Pendant deux mois, j'ai fait aucun service que d'apprendre à monter à cheval et à apprendre à lancer la lance. Après les deux mois, j'ai voyagé avec les corps des Mameloucks, dans la province d'Égypte.
Après ce dernier voyage, j'ai resté au Grand Caire pendant deux années sans faire aucun voyage.
Toute l'Égypte était gouvernée par vingt-quatre Beys: le Mourad-Bey était le premier et Ibrahim le second. Les vingt-quatre Beys faisaient, chacun à leur tour, un voyage à la Mecque, pour l'usage de la religion.
Le tour de Sala-Bey est venu. J'ai fait le voyage de la Mecque avec lui.
J'ai vu aussi le tombeau de Mahomet[42].
À notre retour de la Mecque, nous sommes arrivés jusqu'à trente lieues du Caire.

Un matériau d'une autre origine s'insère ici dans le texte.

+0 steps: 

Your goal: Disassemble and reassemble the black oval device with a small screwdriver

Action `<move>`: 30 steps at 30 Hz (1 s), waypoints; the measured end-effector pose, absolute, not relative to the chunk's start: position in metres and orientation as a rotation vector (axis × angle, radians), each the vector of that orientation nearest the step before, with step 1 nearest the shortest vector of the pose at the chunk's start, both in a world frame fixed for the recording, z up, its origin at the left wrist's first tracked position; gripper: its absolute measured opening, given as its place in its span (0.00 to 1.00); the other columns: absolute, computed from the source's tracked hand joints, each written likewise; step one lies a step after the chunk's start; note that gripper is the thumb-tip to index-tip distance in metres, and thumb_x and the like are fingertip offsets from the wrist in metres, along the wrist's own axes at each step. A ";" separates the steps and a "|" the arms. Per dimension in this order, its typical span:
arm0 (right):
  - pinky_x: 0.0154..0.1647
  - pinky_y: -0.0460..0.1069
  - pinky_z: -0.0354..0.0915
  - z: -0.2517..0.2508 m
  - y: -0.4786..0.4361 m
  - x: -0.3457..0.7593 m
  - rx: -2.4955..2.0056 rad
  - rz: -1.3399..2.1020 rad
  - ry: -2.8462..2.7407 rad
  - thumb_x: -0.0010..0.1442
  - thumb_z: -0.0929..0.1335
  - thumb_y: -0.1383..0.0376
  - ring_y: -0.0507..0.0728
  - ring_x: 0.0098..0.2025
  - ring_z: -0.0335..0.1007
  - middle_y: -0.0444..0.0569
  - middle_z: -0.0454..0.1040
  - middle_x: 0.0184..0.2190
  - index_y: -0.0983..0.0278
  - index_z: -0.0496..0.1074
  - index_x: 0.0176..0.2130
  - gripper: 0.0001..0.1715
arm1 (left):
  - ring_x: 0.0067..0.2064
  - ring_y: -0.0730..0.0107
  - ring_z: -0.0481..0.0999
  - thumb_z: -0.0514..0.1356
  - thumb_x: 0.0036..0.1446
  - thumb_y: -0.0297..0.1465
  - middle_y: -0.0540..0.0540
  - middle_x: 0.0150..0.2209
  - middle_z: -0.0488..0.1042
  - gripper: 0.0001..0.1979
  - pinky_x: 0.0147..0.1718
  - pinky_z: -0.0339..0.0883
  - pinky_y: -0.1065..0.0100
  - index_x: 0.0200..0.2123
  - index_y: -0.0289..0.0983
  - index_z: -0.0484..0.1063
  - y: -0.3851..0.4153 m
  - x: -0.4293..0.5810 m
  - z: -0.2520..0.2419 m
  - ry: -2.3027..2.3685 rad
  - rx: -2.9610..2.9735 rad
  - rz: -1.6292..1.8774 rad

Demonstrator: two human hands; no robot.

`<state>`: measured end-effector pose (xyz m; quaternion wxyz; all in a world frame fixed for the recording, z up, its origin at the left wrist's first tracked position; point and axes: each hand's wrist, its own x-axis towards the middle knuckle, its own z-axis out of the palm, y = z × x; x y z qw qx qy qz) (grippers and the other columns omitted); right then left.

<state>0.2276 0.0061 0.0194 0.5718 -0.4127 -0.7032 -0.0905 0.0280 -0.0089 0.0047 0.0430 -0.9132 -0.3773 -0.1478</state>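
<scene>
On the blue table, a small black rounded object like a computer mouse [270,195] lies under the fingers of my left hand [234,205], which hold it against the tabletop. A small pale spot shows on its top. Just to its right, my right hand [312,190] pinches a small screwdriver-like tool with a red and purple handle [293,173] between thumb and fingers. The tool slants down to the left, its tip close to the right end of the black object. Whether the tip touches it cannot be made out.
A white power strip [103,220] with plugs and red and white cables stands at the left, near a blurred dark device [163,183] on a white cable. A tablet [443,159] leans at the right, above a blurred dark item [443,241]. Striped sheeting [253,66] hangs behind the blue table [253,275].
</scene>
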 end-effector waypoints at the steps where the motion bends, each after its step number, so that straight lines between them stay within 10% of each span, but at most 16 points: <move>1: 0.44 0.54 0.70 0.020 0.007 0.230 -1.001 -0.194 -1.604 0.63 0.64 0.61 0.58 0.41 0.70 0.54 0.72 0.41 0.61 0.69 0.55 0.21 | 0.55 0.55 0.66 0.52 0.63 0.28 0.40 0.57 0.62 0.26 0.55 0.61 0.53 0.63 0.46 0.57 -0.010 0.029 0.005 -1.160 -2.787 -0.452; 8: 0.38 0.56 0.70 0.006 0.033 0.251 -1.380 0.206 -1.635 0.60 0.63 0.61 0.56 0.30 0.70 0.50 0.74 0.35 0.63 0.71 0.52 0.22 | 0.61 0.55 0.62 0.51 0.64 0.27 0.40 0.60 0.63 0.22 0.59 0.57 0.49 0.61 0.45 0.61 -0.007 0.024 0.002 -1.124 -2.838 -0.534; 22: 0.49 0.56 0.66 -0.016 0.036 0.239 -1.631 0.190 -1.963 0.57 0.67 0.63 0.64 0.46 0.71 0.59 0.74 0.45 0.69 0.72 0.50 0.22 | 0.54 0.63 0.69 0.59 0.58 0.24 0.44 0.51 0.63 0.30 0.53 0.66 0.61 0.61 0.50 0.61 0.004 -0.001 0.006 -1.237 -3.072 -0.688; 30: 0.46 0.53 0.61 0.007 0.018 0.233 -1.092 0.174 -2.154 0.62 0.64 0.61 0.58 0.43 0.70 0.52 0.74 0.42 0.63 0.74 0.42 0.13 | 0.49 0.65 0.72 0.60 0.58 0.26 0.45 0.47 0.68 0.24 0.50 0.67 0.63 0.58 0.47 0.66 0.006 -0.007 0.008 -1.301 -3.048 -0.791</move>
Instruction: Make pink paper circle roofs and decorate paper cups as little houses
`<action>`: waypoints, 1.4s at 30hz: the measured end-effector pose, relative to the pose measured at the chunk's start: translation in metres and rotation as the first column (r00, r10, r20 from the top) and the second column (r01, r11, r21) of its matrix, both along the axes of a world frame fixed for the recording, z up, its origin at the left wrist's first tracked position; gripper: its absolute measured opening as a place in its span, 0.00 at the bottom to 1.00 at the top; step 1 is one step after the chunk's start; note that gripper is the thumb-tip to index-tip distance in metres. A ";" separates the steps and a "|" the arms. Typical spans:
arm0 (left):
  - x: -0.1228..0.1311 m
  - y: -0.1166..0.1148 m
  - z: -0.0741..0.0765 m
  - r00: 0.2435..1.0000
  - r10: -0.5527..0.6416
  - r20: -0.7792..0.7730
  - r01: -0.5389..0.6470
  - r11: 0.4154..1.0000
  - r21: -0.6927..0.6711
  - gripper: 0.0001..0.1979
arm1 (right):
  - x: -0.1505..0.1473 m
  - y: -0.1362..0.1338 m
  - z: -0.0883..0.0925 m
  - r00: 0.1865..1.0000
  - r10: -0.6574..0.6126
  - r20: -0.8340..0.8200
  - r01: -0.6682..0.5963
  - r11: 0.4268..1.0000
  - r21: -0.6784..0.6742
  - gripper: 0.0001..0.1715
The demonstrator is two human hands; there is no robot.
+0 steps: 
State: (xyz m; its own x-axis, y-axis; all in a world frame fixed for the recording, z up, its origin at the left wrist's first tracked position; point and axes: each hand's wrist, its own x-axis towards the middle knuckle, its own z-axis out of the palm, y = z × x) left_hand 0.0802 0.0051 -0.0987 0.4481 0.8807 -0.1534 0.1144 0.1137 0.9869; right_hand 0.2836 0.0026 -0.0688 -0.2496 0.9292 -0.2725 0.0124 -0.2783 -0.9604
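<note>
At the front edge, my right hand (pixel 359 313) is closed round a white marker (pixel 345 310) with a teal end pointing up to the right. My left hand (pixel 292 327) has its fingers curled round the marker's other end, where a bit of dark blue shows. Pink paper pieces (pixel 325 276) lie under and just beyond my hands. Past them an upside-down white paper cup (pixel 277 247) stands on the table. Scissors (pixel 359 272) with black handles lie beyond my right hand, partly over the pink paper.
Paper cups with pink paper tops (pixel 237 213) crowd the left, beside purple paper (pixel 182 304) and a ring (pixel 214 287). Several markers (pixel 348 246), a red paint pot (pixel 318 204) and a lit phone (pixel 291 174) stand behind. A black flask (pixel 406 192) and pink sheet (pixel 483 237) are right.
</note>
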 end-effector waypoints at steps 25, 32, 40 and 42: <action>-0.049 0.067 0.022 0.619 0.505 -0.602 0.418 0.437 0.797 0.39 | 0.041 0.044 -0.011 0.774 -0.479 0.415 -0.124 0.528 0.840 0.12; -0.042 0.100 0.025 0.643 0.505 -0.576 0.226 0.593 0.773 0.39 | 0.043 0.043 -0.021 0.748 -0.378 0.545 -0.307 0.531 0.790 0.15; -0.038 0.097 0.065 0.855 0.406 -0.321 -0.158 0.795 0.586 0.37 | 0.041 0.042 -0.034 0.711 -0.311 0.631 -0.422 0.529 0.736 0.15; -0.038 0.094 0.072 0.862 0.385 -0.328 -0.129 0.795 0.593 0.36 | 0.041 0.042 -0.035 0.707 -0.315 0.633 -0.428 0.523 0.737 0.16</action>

Sala-Bey apprit que les Français sont entrés au Grand Caire. Mourad-Bey a donné une grande bataille à Guiza[43], même l'avait malheureusement perdue.
Une grande partie des Mameloucks était noyée, dont mille en traversant à la nage avec leurs chevaux.
Après ça, Sala-Bey a décidé à retourner auprès de Djezzar-Pacha, à Saint-Jean d'Acre, parce qu'il n'avait pas assez de forces pour donner une bataille[44].
Djezzar-Pacha avait trouvé fort mauvais de n'avoir pas donné une affaire contre les Français, avant de quitter le pays.